Doctors’ fees represent the cost of the treating physician. However, according to the Swiss remuneration model, reimbursements for physicians depend on the insurance class of the patient. In basic health insurance, physician reimbursements are covered by the DRG. For privately insured patients’ additional fees not included in the DRG can be charged. Thus, theoretically, this could be an incentive to prolong LOS. In this study we did not distinguish the patients’ class of insurance, therefore, we cannot directly account for this bias. Nevertheless, in the hospital where the study was conducted, the bed occupancy is very high and hospitalizing patients longer than medically indicated means that no new admissions are possible. Finally, medical reasons define LOS and financial incentives most likely do not encourage longer LOS. The results confirm this, as the actual median LOS was lower than the DRG projected LOS.

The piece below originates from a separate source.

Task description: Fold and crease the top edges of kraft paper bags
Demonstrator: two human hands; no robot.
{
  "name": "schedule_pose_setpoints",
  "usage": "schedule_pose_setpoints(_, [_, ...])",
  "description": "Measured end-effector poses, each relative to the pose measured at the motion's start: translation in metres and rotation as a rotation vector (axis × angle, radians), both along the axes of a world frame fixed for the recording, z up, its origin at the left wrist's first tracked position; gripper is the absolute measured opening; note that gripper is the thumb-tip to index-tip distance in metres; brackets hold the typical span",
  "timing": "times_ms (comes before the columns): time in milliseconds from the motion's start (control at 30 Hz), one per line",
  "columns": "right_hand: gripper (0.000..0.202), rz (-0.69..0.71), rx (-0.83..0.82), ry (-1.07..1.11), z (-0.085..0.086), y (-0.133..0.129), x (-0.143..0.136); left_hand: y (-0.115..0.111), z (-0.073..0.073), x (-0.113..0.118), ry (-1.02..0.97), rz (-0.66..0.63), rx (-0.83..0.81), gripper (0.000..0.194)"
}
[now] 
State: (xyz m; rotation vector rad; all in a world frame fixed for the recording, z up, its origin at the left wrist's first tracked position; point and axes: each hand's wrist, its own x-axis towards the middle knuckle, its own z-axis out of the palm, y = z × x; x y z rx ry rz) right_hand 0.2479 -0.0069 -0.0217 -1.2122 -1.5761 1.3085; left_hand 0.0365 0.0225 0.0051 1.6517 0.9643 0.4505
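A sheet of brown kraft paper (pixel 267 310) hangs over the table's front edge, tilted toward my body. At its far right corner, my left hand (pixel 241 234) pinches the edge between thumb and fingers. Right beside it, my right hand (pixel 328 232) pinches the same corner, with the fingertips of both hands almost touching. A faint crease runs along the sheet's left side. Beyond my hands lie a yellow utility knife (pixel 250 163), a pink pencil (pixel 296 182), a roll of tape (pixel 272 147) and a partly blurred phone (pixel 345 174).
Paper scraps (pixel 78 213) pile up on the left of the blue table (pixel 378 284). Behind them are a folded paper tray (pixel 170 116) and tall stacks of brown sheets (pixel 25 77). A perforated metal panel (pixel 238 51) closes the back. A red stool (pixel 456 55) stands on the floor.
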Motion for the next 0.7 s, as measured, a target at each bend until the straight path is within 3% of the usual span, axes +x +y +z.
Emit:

One could argue that hospitals should increase the efficiency of all procedures producing losses, but our study shows that variabilities between different procedures (despite the same care management) indicate that there are most likely factors in the reimbursements models not adequately accounted for. In addition, it is not always possible to predict which treatment will be necessary ahead of time-and consequently difficult to anticipate the earning potential.

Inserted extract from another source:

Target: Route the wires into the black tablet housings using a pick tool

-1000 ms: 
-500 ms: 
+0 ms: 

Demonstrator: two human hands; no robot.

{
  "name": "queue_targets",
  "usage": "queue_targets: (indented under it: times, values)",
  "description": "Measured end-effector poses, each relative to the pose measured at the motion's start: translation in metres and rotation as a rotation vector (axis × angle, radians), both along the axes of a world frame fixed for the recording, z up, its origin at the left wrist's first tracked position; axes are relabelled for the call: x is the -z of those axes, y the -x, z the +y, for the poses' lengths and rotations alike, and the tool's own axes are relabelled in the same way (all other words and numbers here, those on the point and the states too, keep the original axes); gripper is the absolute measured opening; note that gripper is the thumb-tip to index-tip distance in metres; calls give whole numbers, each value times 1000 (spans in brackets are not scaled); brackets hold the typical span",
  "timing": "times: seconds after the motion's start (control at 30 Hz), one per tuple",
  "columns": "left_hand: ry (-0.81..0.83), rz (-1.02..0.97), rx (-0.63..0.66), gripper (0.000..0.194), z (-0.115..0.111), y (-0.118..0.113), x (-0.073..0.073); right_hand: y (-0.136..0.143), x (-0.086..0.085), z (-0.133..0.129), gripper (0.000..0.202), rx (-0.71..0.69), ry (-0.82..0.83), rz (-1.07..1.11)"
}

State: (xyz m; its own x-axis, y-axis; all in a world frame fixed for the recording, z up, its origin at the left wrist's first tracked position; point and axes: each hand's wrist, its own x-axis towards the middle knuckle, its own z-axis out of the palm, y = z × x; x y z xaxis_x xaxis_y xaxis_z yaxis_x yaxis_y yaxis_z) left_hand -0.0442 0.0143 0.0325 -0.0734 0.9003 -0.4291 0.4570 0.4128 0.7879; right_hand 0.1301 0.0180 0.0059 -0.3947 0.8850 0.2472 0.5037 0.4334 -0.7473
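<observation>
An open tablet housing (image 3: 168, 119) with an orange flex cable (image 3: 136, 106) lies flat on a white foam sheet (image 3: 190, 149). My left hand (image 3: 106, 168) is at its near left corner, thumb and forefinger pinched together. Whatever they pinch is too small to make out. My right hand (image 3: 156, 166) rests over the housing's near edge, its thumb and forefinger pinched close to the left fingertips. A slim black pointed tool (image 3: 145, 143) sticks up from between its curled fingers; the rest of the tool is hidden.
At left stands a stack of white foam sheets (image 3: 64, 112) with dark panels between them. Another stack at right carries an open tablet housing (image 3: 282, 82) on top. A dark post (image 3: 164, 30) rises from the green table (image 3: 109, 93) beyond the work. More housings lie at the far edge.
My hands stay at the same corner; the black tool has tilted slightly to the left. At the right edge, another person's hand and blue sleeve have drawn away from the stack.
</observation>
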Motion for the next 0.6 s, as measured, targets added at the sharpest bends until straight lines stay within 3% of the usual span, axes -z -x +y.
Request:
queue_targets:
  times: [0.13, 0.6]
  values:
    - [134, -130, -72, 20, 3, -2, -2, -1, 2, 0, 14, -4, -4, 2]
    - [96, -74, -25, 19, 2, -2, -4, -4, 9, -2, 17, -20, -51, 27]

A more general limitation of this study is the singular focus on treatment profitability-and not on the hospital as a whole. Chen et al. noted that providing unprofitable services could fulfill various other business needs, such as coverage of cost items (infrastructure, staff, etc.) and reserved capacities, preserving a good reputation, or/and the ability to market offerings from a wide range of services [14]. In turn, the hospital becomes all the more attractive for “profitable” treatments. Furthering education and workplace attractiveness could also be considered as creating a better environment when skilled workers are in demand. Simply dividing treatments into profitable and unprofitable becomes even more complex when considering that hospitals are organizations that must make earnings to finance investments in the future as well.

5. Conclusions

In this large analysis of different orthopedic procedures, no association between age and net financial results could be found. Overall, the Swiss-DRG reimbursement system is balanced according to our data. Nevertheless, there are patient and surgical factors associated with deficient cases. Especially in spine surgery, the reimbursement system does not seem to account for the high variability in patients and surgical treatments. Furthermore, primary surgery is more beneficial than revision surgery, which may lead to incentives not to treat complications. It is of utmost importance that health care regulators adapt DRG reimbursements carefully to leave some scope for hospitals, in order to ensure future investments and ongoing high quality patient care.